Leitsatz (amtlich)
Eine gesonderte Inrechnungstellung von Steuer i. S. des § 15 Abs. 1 Nr. 1 UStG 1967 liegt nicht vor, wenn die in einem Vertrag enthaltene Abrechnung offenläßt, ob der leistende Unternehmer den Umsatz versteuern oder als nach § 4 Nr. 9 UStG 1967 steuerfrei behandeln will, und demgemäß die Abrechnungsvereinbarung für jeden der beiden Fälle eine alternative Ausgestaltung enthält.
Normenkette
UStG 1967 § 15 Abs. 1 Nr. 1
Verfahrensgang
Tatbestand
Die Klägerin und Revisionsklägerin (Klägerin) kaufte mit notariellem Vertrag vom 11. August 1978 das Grundstück in X von Frau A R.
§ 5 des notariellen Kaufvertrags lautet wie folgt:
"Der Gesamtkaufpreis für das Grundstück mit Gebäude beträgt 178 570 DM (in Worten: Einhundertachtundsiebzigtausendfünfhundertsiebzig Deutsche Mark) zuzüglich 12 % Mehrwertsteuer (21 430 DM).

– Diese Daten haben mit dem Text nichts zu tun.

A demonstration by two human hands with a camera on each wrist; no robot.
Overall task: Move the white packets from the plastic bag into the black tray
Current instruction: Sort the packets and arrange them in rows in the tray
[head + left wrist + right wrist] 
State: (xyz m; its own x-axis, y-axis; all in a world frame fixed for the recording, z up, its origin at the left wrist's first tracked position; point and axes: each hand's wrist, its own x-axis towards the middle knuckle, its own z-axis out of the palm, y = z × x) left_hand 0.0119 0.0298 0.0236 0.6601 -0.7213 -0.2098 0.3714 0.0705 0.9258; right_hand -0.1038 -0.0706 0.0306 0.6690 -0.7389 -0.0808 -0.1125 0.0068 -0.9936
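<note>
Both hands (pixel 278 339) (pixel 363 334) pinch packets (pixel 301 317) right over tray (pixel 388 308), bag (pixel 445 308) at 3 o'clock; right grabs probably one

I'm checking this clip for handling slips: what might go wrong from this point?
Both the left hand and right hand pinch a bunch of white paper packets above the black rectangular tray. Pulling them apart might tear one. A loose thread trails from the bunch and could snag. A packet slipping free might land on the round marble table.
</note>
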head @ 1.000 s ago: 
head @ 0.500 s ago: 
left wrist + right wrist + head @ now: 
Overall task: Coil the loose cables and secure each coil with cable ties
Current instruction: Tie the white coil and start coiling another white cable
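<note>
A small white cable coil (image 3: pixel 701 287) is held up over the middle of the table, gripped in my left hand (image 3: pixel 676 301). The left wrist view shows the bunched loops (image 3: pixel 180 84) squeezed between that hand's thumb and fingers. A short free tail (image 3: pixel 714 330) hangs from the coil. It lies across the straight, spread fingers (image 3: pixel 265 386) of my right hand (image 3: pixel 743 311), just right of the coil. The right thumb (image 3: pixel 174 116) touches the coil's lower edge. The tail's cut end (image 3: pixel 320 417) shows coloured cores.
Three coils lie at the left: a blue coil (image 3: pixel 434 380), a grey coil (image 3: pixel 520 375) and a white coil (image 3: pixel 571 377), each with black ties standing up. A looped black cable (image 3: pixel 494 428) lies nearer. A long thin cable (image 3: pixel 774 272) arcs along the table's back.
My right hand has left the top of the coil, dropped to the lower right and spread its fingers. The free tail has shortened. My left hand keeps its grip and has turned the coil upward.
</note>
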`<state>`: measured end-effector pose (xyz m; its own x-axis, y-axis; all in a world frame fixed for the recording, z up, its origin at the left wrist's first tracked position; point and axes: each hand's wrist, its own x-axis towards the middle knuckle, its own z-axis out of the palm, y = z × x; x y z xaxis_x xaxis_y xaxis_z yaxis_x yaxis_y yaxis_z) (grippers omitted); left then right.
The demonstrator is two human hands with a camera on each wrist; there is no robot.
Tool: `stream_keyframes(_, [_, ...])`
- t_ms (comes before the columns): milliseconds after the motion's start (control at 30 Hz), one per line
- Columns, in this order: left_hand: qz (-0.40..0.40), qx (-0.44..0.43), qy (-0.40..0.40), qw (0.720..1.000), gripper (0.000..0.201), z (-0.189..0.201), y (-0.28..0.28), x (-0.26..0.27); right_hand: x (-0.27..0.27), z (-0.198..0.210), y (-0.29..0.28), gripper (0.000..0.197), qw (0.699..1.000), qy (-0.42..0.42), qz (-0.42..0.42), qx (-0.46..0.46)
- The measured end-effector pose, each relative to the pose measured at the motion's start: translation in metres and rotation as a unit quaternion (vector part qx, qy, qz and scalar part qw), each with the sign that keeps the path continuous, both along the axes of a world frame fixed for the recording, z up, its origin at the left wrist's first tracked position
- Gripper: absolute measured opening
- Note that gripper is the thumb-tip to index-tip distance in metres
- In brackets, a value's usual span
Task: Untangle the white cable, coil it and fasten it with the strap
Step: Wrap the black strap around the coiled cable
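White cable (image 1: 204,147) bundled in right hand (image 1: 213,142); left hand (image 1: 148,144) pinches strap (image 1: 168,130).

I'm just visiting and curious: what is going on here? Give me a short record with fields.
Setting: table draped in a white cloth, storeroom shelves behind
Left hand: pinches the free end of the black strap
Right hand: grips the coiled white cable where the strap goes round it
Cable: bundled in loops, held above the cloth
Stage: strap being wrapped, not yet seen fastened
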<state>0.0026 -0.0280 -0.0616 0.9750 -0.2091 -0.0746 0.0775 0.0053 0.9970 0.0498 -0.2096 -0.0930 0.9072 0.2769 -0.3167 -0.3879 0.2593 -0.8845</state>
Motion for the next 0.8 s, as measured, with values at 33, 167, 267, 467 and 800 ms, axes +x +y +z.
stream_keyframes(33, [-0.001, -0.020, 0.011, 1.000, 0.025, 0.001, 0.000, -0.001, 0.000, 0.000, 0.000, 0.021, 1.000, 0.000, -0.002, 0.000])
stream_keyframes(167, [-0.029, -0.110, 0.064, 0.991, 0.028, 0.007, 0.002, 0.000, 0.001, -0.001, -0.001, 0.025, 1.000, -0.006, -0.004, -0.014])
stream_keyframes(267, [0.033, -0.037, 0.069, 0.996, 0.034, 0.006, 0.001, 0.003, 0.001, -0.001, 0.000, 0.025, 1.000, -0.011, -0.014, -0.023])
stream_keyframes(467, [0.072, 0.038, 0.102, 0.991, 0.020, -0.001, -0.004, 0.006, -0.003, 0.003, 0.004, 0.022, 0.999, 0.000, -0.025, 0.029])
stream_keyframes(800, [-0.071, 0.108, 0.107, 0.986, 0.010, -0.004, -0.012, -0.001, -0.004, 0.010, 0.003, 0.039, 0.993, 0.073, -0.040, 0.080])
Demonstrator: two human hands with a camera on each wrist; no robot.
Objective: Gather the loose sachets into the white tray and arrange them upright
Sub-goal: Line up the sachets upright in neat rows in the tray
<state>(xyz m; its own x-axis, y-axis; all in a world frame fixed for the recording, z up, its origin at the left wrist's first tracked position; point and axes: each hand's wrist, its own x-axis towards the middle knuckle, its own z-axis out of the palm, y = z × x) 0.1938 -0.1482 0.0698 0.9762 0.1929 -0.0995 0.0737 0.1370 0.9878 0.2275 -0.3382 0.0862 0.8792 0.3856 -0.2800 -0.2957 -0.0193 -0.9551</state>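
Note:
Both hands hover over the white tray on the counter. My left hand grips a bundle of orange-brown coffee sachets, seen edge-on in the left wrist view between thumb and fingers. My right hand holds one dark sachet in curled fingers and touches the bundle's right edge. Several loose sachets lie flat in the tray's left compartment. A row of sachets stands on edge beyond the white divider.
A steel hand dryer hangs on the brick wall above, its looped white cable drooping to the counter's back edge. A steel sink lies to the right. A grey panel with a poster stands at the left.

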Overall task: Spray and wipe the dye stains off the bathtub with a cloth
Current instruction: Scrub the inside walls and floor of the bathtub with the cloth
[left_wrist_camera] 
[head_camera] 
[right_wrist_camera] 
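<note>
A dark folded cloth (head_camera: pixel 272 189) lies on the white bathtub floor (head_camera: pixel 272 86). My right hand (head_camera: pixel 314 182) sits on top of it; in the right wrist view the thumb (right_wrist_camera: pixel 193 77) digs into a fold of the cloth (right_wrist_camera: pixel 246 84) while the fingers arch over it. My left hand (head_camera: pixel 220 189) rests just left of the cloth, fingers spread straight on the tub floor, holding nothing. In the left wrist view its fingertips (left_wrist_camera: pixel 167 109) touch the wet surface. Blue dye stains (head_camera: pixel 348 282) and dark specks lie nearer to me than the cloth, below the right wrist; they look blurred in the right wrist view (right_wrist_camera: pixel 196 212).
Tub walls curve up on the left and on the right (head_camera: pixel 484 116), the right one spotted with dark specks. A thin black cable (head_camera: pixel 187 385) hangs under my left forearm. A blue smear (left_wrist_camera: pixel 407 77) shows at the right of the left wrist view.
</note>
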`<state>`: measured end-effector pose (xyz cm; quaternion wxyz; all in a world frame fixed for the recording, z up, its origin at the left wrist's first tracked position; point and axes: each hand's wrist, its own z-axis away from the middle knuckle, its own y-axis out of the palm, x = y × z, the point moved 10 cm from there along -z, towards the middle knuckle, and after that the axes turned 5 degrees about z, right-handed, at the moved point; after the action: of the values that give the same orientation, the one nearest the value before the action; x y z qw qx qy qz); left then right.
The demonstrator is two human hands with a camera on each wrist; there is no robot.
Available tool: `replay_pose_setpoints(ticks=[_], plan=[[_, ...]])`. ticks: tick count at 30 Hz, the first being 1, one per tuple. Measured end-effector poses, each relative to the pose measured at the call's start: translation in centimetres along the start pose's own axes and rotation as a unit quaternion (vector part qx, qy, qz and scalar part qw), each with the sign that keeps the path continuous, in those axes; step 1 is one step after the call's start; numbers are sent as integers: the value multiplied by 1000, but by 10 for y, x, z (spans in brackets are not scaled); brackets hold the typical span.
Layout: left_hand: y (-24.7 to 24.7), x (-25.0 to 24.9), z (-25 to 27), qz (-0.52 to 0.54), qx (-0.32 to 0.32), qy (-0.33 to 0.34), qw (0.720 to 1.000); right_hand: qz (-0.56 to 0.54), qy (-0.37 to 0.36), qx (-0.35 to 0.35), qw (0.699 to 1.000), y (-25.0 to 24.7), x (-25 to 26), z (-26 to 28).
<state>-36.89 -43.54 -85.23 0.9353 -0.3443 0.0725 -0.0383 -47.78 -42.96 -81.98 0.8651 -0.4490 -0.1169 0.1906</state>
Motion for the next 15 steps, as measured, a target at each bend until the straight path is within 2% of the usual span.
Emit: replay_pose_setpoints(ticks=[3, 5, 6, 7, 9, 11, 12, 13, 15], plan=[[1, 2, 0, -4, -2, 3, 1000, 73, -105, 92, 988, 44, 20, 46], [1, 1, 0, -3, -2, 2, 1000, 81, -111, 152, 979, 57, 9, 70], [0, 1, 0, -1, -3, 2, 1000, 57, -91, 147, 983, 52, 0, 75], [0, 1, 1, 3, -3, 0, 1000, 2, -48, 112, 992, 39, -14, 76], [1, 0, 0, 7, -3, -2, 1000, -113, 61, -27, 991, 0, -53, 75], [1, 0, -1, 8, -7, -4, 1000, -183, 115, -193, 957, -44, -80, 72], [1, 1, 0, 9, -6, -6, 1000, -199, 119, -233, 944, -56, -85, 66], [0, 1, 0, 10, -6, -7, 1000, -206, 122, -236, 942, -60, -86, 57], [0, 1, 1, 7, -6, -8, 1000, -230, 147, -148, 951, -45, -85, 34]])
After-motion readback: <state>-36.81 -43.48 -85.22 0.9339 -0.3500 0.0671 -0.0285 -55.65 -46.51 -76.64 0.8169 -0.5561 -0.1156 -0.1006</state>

Für den Fall, daß dieser Erwerbsvorgang nicht mehrwertsteuerpflichtig sein sollte, beträgt der Kaufpreis 200 000 DM (in Worten: Zweihunderttausend Deutsche Mark).
Von dem vorstehend genannten Kaufpreis entfallen 20 000 DM (einschließlich Mehrwertsteuer) auf den Grund und Boden, der Rest entfällt auf das Gebäude. Der Gesamtkaufpreis von 200 000 DM einschließlich Mehrwertsteuer ist von der Käuferin auf das Konto der Verkäuferin ... einzuzahlen."
Die Verkäuferin hat die Lieferung des Grundstücks nicht der Umsatzsteuer unterworfen, weil der Vorgang unter das Grunderwerbsteuergesetz (GrEStG) Fällt und damit gemäß § 4 Nr. 9 Buchst. a des Umsatzsteuergesetzes (Mehrwertsteuer) - UStG 1967 - umsatzsteuerfrei ist. Sie hat auf diese Steuerbefreiung nicht verzichtet.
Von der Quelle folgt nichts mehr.